Instructions for the task: Give back the whole listing word for word and skip each picture.
(Data segment Opens)
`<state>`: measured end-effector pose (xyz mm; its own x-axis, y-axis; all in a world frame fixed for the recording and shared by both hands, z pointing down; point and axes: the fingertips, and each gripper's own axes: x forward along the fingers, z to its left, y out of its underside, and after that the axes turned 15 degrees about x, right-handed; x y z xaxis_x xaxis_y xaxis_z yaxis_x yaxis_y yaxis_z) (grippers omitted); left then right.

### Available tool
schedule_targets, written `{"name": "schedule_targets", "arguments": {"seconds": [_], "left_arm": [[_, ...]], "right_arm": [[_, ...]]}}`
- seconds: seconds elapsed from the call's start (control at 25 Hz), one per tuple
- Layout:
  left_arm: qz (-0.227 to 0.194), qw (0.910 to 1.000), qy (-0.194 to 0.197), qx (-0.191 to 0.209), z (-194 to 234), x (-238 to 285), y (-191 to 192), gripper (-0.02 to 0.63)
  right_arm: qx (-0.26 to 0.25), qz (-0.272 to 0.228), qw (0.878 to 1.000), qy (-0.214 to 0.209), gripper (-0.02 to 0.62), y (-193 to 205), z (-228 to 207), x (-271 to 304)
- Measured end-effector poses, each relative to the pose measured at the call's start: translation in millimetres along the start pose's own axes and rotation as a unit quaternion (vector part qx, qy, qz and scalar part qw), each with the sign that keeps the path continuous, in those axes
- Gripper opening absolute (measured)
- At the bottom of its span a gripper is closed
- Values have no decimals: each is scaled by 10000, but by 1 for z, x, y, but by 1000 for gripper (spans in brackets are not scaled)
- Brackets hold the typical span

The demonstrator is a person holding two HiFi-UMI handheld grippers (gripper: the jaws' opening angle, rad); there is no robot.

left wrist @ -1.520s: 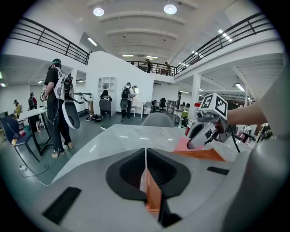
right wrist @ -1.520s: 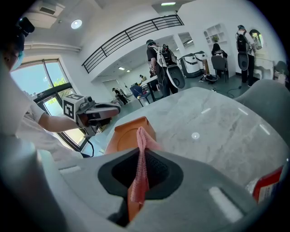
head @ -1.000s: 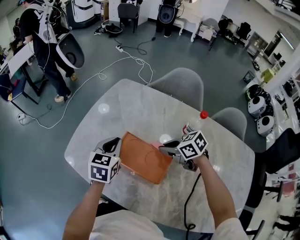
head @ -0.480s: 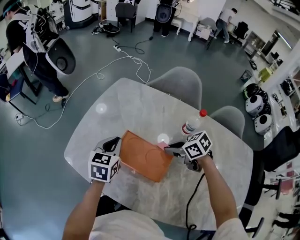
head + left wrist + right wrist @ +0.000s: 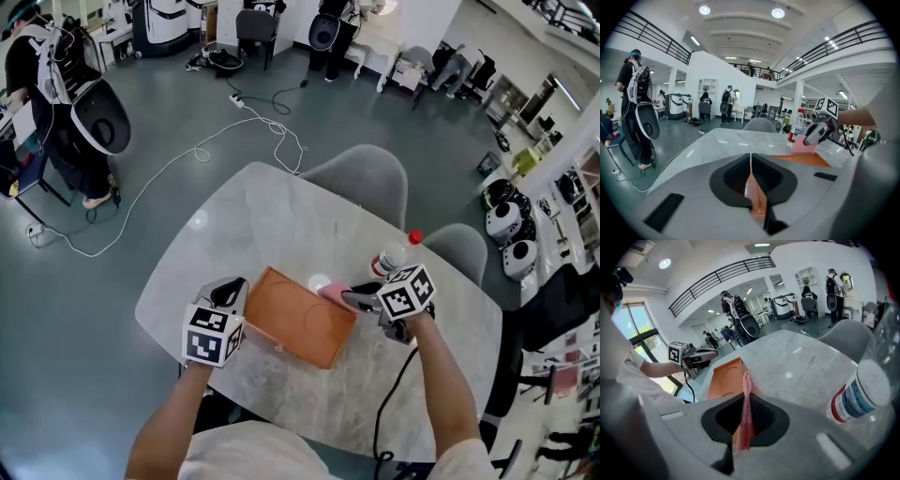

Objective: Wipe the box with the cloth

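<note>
Head view: cloth (image 5: pixel 334 291) at box (image 5: pixel 300 320) edge

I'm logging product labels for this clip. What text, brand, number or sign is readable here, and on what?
No text is legible anywhere.
Bottle: label with red, white and blue bands, print too blurred to read.
Marker cubes: black-and-white square patterns only, no letters.
Box: plain orange, no print visible.
</note>
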<state>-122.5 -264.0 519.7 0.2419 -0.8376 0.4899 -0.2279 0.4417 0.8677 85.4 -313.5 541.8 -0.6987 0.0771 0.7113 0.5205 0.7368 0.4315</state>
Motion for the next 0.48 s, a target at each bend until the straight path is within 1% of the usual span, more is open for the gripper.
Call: {"name": "schedule_targets", "arguments": {"seconds": [0.12,0.28,0.48], "left_arm": [[-21,10000,28,6,6,-3,4,17],[-22,10000,19,-21,16,-7,11,17],[-7,9999,-52,-97,33,-18,23,17]], "right_arm": [[-241,-16,9995,178,17,-20,5,3],[-599,93,9976,347,17,-49,15,15],[-991,249,9940,381,17,-84,36,42]]}}
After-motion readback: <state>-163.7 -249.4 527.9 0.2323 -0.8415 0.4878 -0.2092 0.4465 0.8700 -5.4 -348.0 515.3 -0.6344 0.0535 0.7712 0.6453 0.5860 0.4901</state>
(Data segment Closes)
Solution to this problem:
`<state>`: measured end-effector pose (xyz mm; its own x-axis, y-axis; all in a world frame fixed for the recording and shared by both hands, z pointing down; point and axes: the fingertips, and each gripper's own axes: x forward along the fingers, z to its left, y out of its underside, and after that the axes turned 15 degrees about x, right-handed; x y z xaxis_x xaxis_y xaxis_z yaxis_x yaxis_y yaxis_z) (grippers omitted); left then right.

### Available tool
schedule_targets, written `{"name": "schedule_targets", "arguments": {"seconds": [_], "left_arm": [[_, ...]], "right_arm": [[_, ...]]}}`
- seconds: seconds elapsed from the call's start (control at 25 Hz), one per tuple
- Layout:
  left_arm: qz (-0.227 to 0.194), qw (0.910 to 1.000), qy (-0.194 to 0.197), qx (-0.191 to 0.209), z (-194 to 234), x (-238 to 285), y (-191 to 192), gripper (-0.02 to 0.63)
  right_arm: qx (-0.26 to 0.25), qz (-0.272 to 0.228), qw (0.878 to 1.000), qy (-0.214 to 0.209), gripper (-0.02 to 0.62), y (-193 to 205), z (-228 to 207), x (-271 to 304)
- Measured end-effector poses, each relative to the pose measured at the call's start: translation in millimetres along the start pose's own axes and rotation as a unit quaternion (vector part qx, qy, qz and scalar part qw), each with the sign that keeps the path continuous, in those axes
- Gripper opening absolute (measured)
- At the bottom of its span a gripper is closed
- Values have no decimals: each is scaled by 10000, but by 1 for z, x, y, but by 1000 for gripper (spans in brackets are not scaled)
- Brackets hold the typical span

The demonstrator is a person holding two HiFi-UMI handheld grippers (gripper: the jaws' opening angle, rad); there is no robot.

left wrist @ -1.520s: 
right wrist @ -1.520s: 
head @ -1.000s: 
head @ -0.480s: 
head + left wrist + right wrist @ +0.000s: 

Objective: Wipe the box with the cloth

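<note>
Head view: cloth (image 5: pixel 334 291) at box (image 5: pixel 300 320) edge

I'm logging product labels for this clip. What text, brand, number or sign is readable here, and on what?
No text is legible anywhere.
Bottle: label with red, white and blue bands, print too blurred to read.
Marker cubes: black-and-white square patterns only, no letters.
Box: plain orange, no print visible.
</note>
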<state>-122.5 -264.0 519.7 0.2419 -0.8376 0.4899 -0.2279 0.4417 0.8677 85.4 -313.5 541.8 -0.6987 0.0771 0.7113 0.5205 0.7368 0.4315</state>
Motion for the next 0.48 s, a target at each bend until the straight path is within 1% of the usual span, more is open for the gripper.
Call: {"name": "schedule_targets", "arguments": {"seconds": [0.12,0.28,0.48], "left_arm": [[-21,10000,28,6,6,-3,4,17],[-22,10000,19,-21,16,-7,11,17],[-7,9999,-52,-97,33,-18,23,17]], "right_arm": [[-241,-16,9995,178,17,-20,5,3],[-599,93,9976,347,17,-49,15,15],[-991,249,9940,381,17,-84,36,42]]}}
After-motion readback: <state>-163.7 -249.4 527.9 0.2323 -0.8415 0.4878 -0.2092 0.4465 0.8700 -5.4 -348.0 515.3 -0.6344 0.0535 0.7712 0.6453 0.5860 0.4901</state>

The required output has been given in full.